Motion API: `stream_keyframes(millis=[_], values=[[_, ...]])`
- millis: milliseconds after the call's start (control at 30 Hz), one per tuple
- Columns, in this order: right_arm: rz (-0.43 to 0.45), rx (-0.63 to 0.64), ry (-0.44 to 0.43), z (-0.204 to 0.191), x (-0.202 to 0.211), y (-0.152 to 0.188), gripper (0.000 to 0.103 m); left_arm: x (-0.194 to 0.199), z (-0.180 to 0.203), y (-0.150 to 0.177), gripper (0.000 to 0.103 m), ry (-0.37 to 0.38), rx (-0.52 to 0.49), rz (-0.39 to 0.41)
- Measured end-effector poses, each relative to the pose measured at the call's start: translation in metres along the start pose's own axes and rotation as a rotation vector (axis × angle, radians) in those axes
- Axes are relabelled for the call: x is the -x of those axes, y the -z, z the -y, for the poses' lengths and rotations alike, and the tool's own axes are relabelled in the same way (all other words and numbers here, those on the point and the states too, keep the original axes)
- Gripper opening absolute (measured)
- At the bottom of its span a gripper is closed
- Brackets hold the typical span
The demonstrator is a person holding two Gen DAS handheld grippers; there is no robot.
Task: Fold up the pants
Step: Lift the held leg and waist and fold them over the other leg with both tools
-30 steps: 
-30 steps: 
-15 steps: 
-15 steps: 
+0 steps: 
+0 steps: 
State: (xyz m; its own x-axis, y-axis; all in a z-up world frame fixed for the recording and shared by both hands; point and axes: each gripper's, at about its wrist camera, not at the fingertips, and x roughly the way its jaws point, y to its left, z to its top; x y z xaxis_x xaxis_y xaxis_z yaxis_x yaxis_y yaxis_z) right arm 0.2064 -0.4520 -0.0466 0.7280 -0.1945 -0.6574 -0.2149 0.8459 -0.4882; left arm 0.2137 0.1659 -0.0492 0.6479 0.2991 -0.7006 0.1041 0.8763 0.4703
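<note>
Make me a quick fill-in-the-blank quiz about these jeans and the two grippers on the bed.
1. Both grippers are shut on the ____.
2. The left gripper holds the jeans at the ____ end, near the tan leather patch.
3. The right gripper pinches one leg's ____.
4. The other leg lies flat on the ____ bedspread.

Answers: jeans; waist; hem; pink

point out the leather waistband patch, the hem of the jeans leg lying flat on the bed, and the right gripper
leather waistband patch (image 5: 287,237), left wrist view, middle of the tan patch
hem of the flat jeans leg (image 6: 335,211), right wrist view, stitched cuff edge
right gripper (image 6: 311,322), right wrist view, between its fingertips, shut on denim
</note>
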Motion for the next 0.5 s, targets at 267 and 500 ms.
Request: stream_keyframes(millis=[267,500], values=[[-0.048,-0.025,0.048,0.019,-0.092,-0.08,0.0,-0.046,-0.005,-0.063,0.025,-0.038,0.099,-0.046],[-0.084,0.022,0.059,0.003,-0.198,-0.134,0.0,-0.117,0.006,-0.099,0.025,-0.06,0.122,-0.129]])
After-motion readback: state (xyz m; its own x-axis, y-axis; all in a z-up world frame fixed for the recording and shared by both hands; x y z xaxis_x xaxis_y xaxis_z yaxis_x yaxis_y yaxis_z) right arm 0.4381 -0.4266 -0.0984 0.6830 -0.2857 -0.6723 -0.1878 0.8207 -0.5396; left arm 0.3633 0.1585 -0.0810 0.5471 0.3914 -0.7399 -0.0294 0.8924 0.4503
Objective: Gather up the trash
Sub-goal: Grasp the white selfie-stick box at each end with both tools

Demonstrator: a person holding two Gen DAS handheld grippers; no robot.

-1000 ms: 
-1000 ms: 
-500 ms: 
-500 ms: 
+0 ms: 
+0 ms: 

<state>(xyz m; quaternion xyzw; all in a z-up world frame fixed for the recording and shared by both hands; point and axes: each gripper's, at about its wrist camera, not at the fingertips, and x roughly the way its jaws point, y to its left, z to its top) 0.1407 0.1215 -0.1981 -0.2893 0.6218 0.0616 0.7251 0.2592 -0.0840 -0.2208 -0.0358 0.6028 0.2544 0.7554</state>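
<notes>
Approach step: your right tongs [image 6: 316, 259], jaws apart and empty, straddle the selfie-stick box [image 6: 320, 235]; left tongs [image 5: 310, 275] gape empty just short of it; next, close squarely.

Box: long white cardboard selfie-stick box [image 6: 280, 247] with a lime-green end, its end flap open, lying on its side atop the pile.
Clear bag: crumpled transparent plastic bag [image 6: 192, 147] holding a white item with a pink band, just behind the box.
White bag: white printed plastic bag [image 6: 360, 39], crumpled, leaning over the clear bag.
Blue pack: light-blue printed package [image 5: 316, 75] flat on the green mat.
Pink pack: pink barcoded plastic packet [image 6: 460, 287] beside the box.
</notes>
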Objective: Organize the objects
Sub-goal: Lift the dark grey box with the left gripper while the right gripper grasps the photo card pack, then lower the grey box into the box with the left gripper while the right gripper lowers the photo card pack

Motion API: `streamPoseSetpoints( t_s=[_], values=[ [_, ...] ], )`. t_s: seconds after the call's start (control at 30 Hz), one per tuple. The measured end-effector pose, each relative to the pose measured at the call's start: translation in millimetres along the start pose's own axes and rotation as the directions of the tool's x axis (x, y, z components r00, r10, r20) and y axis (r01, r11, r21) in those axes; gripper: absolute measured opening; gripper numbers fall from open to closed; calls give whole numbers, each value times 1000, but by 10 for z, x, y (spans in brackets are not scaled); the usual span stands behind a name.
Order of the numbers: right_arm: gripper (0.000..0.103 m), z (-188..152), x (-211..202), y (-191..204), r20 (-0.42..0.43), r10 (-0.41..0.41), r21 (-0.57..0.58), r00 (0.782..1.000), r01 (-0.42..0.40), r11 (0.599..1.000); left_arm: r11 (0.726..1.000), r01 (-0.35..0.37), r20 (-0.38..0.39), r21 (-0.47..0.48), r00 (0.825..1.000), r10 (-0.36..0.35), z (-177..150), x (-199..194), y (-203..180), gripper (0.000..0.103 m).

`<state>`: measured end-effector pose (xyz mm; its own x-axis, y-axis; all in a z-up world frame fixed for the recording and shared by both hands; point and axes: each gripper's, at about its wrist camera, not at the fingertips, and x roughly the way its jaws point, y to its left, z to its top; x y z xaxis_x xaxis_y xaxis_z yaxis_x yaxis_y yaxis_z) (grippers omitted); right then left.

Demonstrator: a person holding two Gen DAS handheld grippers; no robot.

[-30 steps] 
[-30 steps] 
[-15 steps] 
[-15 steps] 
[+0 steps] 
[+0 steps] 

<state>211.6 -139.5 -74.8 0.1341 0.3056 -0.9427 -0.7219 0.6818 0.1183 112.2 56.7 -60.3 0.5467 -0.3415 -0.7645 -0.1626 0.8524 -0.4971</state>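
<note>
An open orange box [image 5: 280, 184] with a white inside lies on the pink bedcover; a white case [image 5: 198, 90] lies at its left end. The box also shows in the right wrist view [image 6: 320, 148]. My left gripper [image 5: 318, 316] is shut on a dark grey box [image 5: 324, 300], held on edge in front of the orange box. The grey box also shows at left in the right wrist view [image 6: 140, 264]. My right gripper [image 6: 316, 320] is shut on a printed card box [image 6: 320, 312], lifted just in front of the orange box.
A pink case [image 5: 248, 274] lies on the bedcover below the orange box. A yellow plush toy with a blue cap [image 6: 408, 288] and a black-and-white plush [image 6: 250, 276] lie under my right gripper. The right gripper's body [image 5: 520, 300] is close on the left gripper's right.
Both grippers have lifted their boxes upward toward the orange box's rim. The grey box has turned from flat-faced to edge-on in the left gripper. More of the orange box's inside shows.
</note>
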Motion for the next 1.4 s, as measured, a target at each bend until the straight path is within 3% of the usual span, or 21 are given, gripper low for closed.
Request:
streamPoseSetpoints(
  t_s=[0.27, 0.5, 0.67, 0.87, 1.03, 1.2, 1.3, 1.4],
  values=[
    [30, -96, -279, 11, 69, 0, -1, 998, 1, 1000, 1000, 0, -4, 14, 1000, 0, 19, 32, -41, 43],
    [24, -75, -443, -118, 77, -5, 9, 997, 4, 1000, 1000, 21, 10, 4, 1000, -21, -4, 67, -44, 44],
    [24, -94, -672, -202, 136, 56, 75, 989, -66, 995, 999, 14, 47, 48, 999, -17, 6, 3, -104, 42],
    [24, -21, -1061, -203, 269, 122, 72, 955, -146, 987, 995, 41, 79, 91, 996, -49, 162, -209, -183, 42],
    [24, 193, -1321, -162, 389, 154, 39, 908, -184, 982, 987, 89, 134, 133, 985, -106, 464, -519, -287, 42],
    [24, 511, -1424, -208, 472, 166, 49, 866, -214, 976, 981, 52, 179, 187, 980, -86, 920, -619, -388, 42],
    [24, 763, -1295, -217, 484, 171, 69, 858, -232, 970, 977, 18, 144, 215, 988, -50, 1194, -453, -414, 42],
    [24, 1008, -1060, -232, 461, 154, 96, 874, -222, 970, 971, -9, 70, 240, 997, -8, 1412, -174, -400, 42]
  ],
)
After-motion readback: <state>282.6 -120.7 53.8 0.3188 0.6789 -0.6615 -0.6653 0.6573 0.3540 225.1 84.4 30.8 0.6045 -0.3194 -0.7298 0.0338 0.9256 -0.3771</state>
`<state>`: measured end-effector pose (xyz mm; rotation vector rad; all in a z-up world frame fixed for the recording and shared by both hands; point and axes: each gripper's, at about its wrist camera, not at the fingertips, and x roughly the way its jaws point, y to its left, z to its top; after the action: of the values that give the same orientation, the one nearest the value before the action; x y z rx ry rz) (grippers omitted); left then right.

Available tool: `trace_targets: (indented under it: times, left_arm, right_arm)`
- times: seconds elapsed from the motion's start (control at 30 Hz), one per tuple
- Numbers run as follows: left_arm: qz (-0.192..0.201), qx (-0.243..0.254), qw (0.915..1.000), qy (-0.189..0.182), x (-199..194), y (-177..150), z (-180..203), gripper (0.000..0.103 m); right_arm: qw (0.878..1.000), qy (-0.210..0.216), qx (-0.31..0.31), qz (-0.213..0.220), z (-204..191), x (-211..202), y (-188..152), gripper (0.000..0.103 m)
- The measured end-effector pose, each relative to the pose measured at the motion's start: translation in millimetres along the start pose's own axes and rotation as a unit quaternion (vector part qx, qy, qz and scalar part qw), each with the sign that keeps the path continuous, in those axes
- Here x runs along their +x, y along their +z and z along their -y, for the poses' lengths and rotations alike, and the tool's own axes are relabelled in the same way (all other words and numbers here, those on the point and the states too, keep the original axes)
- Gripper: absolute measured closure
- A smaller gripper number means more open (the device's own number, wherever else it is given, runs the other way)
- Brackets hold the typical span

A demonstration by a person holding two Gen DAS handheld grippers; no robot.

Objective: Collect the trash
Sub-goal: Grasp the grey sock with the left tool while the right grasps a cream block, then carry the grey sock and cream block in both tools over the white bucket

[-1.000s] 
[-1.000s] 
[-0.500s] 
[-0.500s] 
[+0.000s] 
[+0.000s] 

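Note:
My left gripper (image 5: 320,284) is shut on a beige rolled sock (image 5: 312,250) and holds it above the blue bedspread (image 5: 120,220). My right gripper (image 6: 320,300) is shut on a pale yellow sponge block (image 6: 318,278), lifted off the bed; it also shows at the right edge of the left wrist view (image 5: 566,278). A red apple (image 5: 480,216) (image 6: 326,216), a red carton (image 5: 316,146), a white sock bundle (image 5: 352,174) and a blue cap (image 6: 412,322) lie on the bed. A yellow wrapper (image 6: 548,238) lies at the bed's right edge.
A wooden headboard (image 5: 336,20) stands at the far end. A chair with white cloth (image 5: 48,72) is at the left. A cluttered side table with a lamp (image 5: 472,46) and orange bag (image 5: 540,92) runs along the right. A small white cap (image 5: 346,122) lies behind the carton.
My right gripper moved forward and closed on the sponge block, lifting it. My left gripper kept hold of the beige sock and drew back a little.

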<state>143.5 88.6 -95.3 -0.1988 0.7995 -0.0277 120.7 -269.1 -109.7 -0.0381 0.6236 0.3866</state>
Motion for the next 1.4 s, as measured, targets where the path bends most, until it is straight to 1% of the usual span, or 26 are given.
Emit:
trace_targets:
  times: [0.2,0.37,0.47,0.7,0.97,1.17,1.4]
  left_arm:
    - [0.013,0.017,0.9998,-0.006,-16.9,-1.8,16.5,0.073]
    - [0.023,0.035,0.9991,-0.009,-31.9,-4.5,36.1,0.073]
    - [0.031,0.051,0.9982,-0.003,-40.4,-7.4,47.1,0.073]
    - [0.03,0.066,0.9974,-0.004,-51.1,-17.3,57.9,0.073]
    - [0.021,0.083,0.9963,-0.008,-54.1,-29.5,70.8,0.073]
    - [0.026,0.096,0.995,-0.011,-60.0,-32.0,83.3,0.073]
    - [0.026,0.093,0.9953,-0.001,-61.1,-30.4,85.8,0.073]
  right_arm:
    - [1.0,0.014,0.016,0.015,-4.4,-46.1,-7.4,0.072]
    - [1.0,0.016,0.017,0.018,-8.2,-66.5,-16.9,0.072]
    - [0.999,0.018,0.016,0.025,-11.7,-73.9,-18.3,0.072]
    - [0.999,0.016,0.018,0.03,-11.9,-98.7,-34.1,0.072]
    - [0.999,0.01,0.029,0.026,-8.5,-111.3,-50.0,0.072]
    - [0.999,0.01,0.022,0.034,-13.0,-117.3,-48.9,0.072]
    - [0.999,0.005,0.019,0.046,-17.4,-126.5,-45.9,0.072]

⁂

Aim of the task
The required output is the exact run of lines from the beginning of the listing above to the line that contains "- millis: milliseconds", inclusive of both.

Reply
Motion API: `stream_keyframes(millis=[_], values=[[_, ...]])`
- millis: milliseconds after the call's start (control at 30 Hz), one per tuple

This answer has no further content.